Listed records:
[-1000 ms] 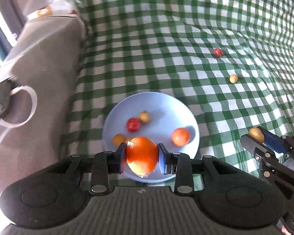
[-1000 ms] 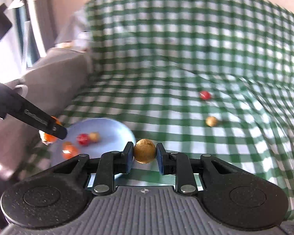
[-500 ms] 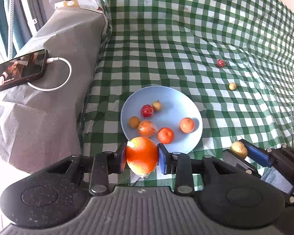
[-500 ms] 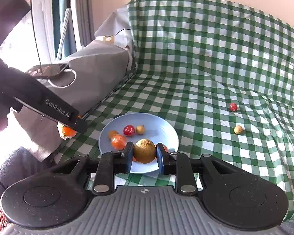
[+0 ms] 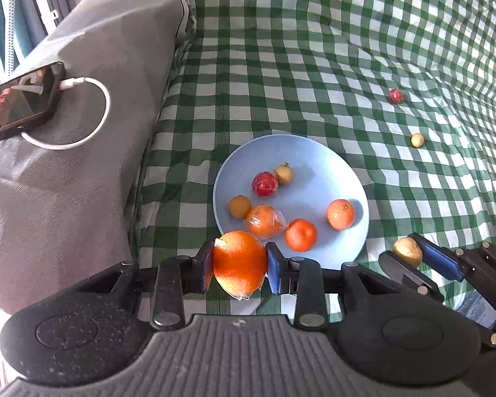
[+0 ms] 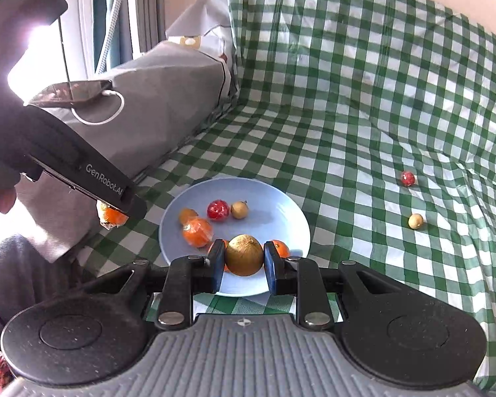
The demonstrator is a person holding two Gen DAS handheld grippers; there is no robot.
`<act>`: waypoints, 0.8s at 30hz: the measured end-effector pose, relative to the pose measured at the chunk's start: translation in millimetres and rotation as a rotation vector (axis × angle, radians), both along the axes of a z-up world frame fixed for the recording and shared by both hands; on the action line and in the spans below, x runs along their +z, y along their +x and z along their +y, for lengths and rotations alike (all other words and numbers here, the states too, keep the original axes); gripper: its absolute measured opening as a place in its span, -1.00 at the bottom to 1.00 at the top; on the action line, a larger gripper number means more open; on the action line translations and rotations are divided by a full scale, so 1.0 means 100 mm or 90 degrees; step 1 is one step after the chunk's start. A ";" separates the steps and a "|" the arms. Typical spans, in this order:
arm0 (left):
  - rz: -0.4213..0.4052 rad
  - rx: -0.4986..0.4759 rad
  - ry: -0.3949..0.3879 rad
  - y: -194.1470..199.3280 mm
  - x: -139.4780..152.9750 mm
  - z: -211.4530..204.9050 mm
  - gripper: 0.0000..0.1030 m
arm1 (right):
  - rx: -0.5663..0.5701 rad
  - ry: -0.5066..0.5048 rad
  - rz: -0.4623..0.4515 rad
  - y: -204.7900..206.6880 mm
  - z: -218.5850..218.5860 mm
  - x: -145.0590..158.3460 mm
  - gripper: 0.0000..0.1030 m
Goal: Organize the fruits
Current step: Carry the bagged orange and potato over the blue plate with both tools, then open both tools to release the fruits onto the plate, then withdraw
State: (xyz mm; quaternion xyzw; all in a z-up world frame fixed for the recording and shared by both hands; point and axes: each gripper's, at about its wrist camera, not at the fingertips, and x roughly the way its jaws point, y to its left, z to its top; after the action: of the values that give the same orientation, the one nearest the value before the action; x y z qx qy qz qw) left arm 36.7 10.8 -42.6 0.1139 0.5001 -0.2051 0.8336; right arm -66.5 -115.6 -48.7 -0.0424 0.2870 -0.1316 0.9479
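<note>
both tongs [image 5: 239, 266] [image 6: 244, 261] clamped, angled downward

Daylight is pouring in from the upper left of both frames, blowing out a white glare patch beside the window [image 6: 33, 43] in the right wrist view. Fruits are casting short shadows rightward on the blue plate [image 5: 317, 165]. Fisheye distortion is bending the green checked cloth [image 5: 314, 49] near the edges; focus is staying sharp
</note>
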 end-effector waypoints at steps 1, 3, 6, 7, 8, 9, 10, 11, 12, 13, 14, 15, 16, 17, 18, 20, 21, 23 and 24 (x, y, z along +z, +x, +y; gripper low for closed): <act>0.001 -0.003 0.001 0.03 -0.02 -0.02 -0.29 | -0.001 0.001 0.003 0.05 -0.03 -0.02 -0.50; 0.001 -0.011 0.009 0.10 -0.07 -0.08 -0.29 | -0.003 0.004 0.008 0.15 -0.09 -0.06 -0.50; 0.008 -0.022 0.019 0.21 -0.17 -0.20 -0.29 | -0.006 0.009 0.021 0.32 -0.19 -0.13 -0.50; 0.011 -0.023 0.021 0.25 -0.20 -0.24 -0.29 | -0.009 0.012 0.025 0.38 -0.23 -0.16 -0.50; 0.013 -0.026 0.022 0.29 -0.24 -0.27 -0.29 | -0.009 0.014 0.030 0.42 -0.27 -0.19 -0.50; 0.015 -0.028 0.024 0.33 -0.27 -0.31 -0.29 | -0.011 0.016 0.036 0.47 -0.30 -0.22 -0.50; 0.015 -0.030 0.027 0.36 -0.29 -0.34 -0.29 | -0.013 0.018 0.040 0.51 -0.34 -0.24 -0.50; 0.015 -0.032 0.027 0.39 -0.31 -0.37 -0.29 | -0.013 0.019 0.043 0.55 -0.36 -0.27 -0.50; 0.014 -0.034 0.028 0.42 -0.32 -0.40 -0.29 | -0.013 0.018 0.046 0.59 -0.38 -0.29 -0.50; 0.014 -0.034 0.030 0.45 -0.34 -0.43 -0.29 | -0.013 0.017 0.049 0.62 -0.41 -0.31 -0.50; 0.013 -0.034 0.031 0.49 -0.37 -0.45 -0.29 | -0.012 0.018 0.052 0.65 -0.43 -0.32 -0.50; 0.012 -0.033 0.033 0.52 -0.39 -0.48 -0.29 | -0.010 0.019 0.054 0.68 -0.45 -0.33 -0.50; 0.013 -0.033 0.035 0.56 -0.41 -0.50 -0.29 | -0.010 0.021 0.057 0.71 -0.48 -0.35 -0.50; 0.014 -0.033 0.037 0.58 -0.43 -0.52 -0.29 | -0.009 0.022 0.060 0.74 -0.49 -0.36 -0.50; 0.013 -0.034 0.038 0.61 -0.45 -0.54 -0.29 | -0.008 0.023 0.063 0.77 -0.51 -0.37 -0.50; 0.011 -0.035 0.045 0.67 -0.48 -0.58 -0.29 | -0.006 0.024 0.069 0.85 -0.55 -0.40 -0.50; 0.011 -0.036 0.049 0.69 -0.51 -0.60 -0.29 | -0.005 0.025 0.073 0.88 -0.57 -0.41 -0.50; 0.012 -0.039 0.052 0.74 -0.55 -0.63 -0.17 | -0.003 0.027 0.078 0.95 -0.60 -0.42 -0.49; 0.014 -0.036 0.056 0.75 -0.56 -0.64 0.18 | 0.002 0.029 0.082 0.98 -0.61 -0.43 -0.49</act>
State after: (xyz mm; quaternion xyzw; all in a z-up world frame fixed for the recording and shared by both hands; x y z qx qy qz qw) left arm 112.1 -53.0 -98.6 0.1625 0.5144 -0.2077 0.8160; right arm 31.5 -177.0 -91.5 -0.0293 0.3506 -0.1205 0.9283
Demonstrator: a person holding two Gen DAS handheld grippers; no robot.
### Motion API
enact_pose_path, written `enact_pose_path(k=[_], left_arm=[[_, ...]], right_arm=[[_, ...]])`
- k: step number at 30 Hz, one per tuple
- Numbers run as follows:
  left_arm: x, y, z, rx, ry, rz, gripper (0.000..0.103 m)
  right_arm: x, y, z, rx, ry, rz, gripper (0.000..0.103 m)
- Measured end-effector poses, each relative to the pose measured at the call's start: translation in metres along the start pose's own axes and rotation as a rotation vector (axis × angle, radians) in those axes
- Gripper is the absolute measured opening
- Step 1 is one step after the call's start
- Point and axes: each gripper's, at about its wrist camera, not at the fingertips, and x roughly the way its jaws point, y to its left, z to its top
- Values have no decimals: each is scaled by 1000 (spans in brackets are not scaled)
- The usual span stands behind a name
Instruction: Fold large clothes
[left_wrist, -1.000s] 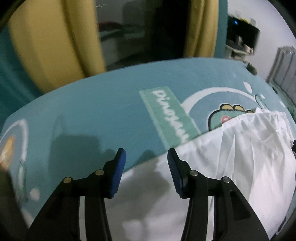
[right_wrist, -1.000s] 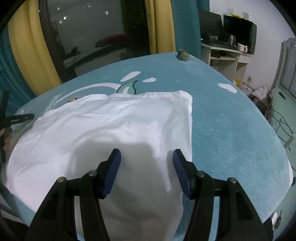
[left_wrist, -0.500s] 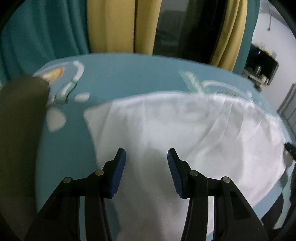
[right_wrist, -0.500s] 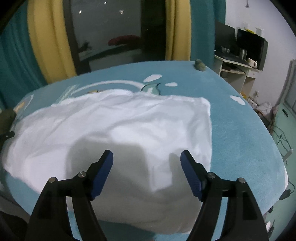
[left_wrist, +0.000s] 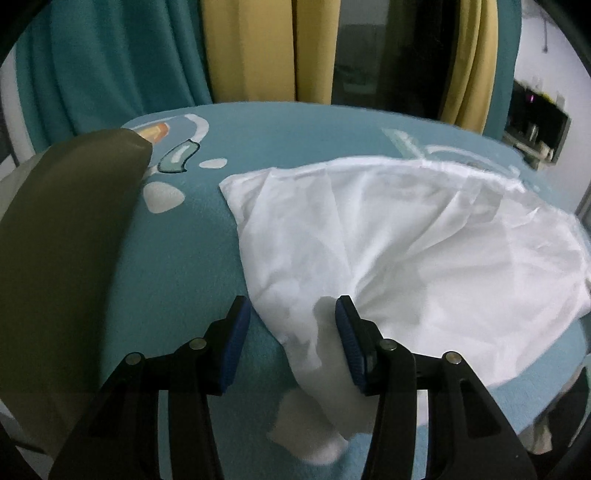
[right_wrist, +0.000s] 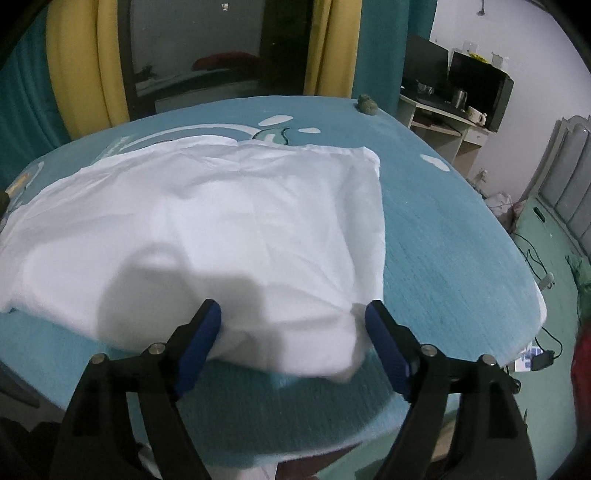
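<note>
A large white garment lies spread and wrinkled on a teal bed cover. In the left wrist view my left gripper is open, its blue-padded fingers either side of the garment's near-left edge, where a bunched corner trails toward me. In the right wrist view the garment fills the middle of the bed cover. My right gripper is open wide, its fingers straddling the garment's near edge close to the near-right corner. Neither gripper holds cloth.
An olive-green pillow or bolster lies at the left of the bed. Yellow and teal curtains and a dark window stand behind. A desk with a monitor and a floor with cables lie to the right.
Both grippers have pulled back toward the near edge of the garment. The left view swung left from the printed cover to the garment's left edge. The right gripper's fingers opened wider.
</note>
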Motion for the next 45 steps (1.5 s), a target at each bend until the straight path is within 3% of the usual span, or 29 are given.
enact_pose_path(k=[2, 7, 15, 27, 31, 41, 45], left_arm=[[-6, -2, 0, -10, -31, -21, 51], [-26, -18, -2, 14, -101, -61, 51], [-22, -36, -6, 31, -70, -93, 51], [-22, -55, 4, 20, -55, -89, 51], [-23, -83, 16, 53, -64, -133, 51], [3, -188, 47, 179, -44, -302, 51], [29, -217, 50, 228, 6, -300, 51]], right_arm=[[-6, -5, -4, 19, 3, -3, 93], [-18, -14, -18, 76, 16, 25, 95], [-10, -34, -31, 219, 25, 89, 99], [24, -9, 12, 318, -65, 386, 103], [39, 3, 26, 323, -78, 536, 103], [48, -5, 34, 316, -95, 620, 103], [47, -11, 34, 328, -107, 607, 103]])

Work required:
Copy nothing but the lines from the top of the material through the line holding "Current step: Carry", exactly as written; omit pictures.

Response area:
[-1000 ms] 
[-1000 ms] 
[-500 ms] 
[-500 ms] 
[+0 ms] 
[+0 ms] 
The demonstrator is a person holding two Gen DAS handheld grippers; there is no robot.
`<act>`: waypoints, 0.8s at 30hz: the measured end-effector pose, relative to the pose measured at the chunk's start: translation in millimetres and rotation as a rotation vector (axis × angle, radians), both along the axes of a z-up world frame fixed for the recording and shared by both hands; on the action line and in the spans below, x runs along their +z, y along their +x and z along their +y, for lengths and rotations alike (all other words and numbers here, the states too, keep the original axes); gripper: its absolute measured opening as a place in its span, -1.00 at the bottom to 1.00 at the top; on the action line, a larger gripper number means more open; on the action line translations and rotations are divided by a full scale, so 1.0 means 100 mm or 90 degrees; step 1 is one step after the chunk's start. A ";" separates the steps and a "|" the arms. Typical spans, in this order:
arm0 (left):
  - rz: -0.4213..0.4052 rad
  - rx: -0.4986..0.4759 rad
  - ry: -0.3949..0.3879 rad
  - y: -194.1470..199.3280 mm
  - x: -139.4780..152.9750 mm
  - z: -211.4530..204.9050 mm
  - gripper: 0.0000..0.1030 m
arm1 (right):
  - rx: -0.5663..0.5701 rad
  - ry: -0.5066..0.5048 rad
  - rz: -0.4623..0.4515 rad
  - y: -204.7900..206.6880 mm
  - z: -218.5850..218.5860 mm
  - x: -145.0590..158.3460 mm
  - gripper: 0.0000..0.1030 m
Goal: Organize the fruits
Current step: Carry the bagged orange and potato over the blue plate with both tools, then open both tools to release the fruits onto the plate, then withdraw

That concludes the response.